_Data for this task_.

_ _ _

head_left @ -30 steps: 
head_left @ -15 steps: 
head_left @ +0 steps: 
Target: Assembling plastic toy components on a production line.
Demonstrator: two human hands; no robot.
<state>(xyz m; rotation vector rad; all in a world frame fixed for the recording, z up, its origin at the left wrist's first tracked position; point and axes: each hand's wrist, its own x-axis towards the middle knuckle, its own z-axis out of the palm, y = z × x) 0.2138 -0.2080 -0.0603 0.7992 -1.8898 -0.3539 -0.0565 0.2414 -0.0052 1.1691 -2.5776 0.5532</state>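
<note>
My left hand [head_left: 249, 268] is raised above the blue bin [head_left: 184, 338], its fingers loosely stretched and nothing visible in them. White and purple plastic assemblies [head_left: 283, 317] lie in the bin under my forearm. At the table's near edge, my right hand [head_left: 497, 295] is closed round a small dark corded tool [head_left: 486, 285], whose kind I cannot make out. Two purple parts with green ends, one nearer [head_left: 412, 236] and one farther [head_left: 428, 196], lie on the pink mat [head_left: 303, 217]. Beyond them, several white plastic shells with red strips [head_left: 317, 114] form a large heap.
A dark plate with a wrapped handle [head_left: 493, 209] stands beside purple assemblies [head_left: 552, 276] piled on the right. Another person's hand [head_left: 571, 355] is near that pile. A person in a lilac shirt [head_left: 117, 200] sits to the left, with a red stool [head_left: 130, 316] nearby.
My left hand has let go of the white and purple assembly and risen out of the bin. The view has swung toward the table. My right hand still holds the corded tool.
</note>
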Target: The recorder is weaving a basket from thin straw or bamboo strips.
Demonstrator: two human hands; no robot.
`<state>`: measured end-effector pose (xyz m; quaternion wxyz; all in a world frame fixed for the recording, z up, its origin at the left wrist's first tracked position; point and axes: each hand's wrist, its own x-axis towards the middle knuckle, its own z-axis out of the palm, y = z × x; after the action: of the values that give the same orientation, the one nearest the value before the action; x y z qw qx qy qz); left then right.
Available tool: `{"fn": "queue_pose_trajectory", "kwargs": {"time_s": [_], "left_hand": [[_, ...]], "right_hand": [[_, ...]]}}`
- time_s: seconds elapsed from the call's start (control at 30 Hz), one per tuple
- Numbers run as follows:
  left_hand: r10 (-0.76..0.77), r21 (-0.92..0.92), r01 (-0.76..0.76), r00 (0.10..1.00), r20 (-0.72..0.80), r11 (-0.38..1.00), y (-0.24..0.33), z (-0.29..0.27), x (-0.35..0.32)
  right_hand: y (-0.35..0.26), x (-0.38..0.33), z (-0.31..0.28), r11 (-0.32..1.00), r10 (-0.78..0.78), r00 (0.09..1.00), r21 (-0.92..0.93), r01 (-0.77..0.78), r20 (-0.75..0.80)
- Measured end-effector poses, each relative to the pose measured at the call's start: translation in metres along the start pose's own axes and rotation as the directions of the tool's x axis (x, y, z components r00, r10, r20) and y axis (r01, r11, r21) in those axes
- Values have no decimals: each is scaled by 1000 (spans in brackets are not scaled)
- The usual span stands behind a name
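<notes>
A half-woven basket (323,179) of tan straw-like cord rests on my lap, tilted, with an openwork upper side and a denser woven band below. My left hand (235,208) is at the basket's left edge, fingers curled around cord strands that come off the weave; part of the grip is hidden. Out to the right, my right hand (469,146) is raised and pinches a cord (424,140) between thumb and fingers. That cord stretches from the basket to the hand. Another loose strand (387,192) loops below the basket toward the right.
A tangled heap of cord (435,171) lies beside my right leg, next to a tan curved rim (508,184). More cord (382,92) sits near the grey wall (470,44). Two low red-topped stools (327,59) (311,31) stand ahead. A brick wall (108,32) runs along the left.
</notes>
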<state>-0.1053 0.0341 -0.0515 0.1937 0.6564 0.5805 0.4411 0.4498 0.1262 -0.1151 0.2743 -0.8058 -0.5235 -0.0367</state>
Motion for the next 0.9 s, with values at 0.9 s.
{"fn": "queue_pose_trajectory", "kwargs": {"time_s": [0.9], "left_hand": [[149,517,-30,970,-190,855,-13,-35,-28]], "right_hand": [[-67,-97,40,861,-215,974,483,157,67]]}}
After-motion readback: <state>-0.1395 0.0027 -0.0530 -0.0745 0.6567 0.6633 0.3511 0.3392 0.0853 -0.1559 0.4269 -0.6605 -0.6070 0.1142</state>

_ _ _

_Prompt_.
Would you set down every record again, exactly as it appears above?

_Problem solution_.
head_left @ -30 steps: 
head_left @ -15 steps: 
head_left @ +0 steps: 
Target: Assembling plastic toy components on a production line.
Demonstrator: two human hands; no robot.
<state>(xyz m; rotation vector rad; all in a world frame fixed for the recording, z up, its origin at the left wrist's first tracked position; point and axes: each hand's wrist, its own x-axis towards the middle knuckle, its own z-axis out of the palm, y = z × x) 0.2138 -0.2080 -0.0603 0.7992 -1.8898 -0.3539 -0.0565 0.2414 -0.0052 1.1691 -2.5776 0.5532</state>
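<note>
My left hand [head_left: 249, 268] is raised above the blue bin [head_left: 184, 338], its fingers loosely stretched and nothing visible in them. White and purple plastic assemblies [head_left: 283, 317] lie in the bin under my forearm. At the table's near edge, my right hand [head_left: 497, 295] is closed round a small dark corded tool [head_left: 486, 285], whose kind I cannot make out. Two purple parts with green ends, one nearer [head_left: 412, 236] and one farther [head_left: 428, 196], lie on the pink mat [head_left: 303, 217]. Beyond them, several white plastic shells with red strips [head_left: 317, 114] form a large heap.
A dark plate with a wrapped handle [head_left: 493, 209] stands beside purple assemblies [head_left: 552, 276] piled on the right. Another person's hand [head_left: 571, 355] is near that pile. A person in a lilac shirt [head_left: 117, 200] sits to the left, with a red stool [head_left: 130, 316] nearby.
My left hand has let go of the white and purple assembly and risen out of the bin. The view has swung toward the table. My right hand still holds the corded tool.
</note>
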Target: The recorder is weaving a basket from thin straw or bamboo strips.
Demonstrator: two human hands; no robot.
`<state>`: measured end-effector pose (xyz m; quaternion wxyz; all in a world frame fixed for the recording, z up, its origin at the left wrist's first tracked position; point and axes: each hand's wrist, its own x-axis towards the middle knuckle, its own z-axis out of the palm, y = z × x; after the action: of the values that give the same orientation, the one nearest the value before the action; x y z qw qx qy qz); left then right.
Available tool: `{"fn": "queue_pose_trajectory", "kwargs": {"time_s": [_], "left_hand": [[_, ...]], "right_hand": [[_, ...]]}}`
- time_s: seconds elapsed from the call's start (control at 30 Hz), one per tuple
- Numbers run as follows:
  left_hand: r10 (-0.76..0.77), r21 (-0.92..0.92), r01 (-0.76..0.76), r00 (0.10..1.00), r20 (-0.72..0.80), r11 (-0.38..1.00), y (-0.24..0.33), z (-0.29..0.27), x (-0.35..0.32)
  right_hand: y (-0.35..0.26), x (-0.38..0.33), z (-0.31..0.28), r11 (-0.32..1.00), r10 (-0.78..0.78), r00 (0.09..1.00), r21 (-0.92..0.93), r01 (-0.77..0.78), r20 (-0.75..0.80)
- Measured end-effector poses, each relative to the pose measured at the call's start: translation in metres along the start pose's own axes and rotation as the directions of the tool's x axis (x, y, z components r00, r10, r20) and y axis (r01, r11, r21) in those axes
- Values have no decimals: each is scaled by 1000 (spans in brackets are not scaled)
- The usual span stands behind a name
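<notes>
A half-woven basket (323,179) of tan straw-like cord rests on my lap, tilted, with an openwork upper side and a denser woven band below. My left hand (235,208) is at the basket's left edge, fingers curled around cord strands that come off the weave; part of the grip is hidden. Out to the right, my right hand (469,146) is raised and pinches a cord (424,140) between thumb and fingers. That cord stretches from the basket to the hand. Another loose strand (387,192) loops below the basket toward the right.
A tangled heap of cord (435,171) lies beside my right leg, next to a tan curved rim (508,184). More cord (382,92) sits near the grey wall (470,44). Two low red-topped stools (327,59) (311,31) stand ahead. A brick wall (108,32) runs along the left.
</notes>
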<state>-0.1053 0.0341 -0.0515 0.1937 0.6564 0.5805 0.4411 0.4498 0.1262 -0.1151 0.2743 -0.8058 -0.5235 -0.0367</state>
Motion for the next 0.9 s, with values at 0.9 s.
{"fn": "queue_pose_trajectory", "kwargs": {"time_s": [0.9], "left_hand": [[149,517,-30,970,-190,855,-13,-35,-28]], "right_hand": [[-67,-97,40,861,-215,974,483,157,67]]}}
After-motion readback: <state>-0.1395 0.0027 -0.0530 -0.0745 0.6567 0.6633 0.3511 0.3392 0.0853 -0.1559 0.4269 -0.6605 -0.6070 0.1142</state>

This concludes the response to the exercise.